▶ **PROBLEM**:
The answer is to be the lines below that lie between the line holding "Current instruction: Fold" and the line holding "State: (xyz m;", inclusive, transcribed exactly and free of pictures.
::::::
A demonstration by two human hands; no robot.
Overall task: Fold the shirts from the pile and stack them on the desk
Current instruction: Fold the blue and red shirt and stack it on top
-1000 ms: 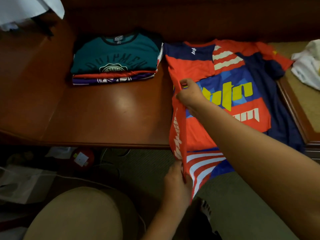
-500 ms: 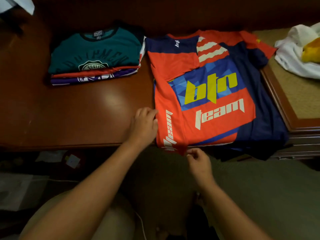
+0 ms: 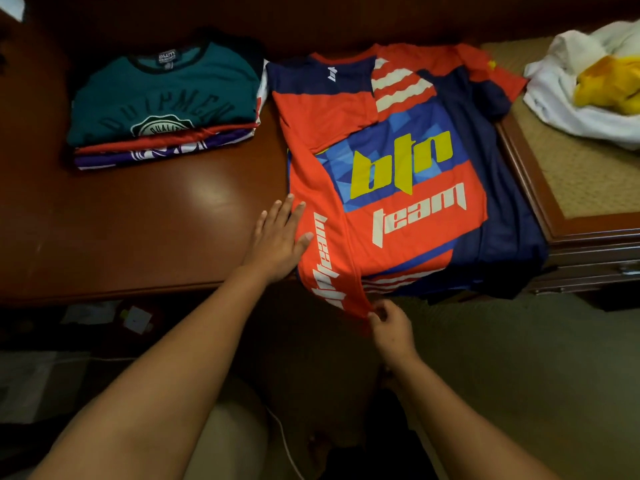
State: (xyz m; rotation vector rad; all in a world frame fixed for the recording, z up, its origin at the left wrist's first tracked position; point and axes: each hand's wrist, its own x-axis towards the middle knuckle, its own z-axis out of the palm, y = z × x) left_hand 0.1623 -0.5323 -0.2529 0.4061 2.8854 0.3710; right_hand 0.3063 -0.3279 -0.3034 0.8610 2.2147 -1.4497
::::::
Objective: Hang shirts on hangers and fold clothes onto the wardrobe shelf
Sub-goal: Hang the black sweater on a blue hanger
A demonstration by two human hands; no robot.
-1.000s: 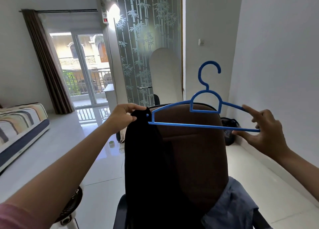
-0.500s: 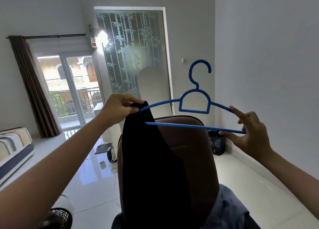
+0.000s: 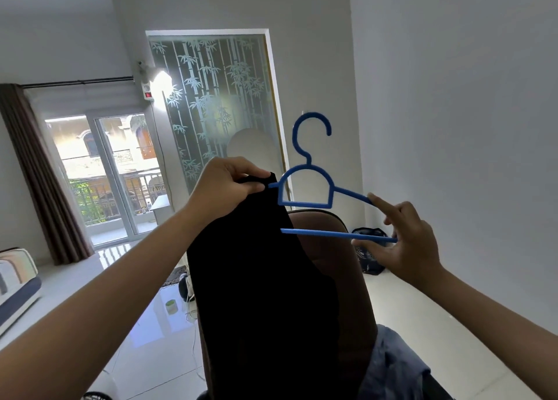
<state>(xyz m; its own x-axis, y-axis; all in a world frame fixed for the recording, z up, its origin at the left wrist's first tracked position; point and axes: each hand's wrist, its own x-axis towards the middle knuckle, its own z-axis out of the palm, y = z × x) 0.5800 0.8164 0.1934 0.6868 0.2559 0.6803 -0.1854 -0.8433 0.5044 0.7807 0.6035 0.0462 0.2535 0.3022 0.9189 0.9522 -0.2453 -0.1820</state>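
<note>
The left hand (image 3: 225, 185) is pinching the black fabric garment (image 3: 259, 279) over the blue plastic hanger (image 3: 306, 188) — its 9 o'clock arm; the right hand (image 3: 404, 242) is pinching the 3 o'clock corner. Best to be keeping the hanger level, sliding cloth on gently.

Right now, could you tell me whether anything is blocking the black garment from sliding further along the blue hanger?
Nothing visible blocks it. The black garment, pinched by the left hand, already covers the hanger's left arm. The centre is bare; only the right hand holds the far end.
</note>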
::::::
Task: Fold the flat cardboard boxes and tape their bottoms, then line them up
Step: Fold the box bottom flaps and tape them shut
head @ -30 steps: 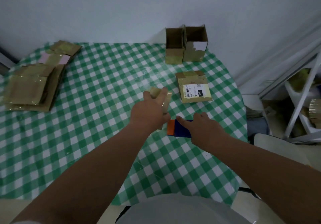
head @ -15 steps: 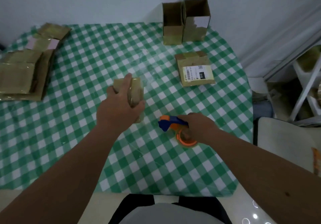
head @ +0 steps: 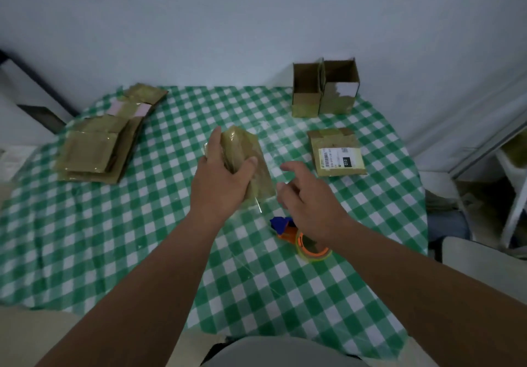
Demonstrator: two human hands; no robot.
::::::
▶ **WRITTEN RESPONSE**:
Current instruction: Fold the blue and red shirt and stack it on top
-1000 ms: 
-500 ms: 
+0 ms: 
State: (xyz m; rotation vector rad; all in a world frame fixed for the recording, z up, its origin at the left wrist's first tracked position; point and axes: each hand's wrist, its own x-axis towards the middle knuckle, its own z-axis out of the palm, y = z × x) left_hand 0.1623 -0.5323 -0.2529 0.4061 2.8854 0.3710; right_hand 0.3063 -0.3279 -0.3034 0.8610 2.2147 -1.4497

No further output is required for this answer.